• Records provided:
┏━━

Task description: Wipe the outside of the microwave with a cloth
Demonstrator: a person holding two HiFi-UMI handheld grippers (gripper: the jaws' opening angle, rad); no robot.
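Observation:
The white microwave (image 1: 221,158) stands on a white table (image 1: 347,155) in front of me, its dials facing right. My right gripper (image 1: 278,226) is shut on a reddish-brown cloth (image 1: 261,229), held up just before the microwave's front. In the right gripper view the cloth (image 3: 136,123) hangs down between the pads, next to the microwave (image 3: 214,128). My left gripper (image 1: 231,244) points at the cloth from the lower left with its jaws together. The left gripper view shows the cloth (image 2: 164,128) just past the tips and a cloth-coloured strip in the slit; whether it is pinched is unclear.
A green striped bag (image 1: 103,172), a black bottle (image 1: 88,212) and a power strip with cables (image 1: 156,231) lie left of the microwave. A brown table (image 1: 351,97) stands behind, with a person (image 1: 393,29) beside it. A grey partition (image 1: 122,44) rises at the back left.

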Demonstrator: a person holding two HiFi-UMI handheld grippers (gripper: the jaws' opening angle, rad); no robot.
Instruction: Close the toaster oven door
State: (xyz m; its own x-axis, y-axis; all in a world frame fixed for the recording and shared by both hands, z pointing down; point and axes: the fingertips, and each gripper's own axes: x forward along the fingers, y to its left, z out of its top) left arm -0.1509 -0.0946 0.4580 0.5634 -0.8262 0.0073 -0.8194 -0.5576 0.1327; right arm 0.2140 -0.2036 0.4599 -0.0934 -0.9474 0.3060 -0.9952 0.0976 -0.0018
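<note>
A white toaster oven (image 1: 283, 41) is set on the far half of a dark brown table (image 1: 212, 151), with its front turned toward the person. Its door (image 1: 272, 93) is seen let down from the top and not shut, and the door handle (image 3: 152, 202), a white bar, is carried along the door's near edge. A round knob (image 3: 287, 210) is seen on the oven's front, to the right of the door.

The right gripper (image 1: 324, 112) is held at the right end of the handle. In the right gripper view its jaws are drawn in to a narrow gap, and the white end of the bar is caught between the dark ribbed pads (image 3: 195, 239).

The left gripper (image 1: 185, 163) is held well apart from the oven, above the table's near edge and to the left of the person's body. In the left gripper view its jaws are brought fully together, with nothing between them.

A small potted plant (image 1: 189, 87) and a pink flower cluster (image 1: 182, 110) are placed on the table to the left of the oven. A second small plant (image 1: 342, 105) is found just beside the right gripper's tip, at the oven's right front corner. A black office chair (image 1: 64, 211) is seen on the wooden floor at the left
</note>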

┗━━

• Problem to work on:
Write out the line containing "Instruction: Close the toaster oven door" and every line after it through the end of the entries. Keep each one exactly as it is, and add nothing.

• Exercise response:
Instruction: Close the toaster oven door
State: (xyz m; its own x-axis, y-axis; all in a world frame fixed for the recording and shared by both hands, z pointing down; point and axes: the fingertips, and each gripper's own axes: x forward along the fingers, y to its left, z out of its top) left arm -0.1509 -0.0946 0.4580 0.5634 -0.8262 0.0073 -0.8194 -0.5576 0.1327; right arm 0.2140 -0.2036 0.4599 -0.0934 -0.9474 0.3060 -0.9952 0.0976 -0.0018
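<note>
A white toaster oven (image 1: 283, 41) is set on the far half of a dark brown table (image 1: 212, 151), with its front turned toward the person. Its door (image 1: 272, 93) is seen let down from the top and not shut, and the door handle (image 3: 152, 202), a white bar, is carried along the door's near edge. A round knob (image 3: 287, 210) is seen on the oven's front, to the right of the door.

The right gripper (image 1: 324, 112) is held at the right end of the handle. In the right gripper view its jaws are drawn in to a narrow gap, and the white end of the bar is caught between the dark ribbed pads (image 3: 195, 239).

The left gripper (image 1: 185, 163) is held well apart from the oven, above the table's near edge and to the left of the person's body. In the left gripper view its jaws are brought fully together, with nothing between them.

A small potted plant (image 1: 189, 87) and a pink flower cluster (image 1: 182, 110) are placed on the table to the left of the oven. A second small plant (image 1: 342, 105) is found just beside the right gripper's tip, at the oven's right front corner. A black office chair (image 1: 64, 211) is seen on the wooden floor at the left
</note>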

The answer requires no additions.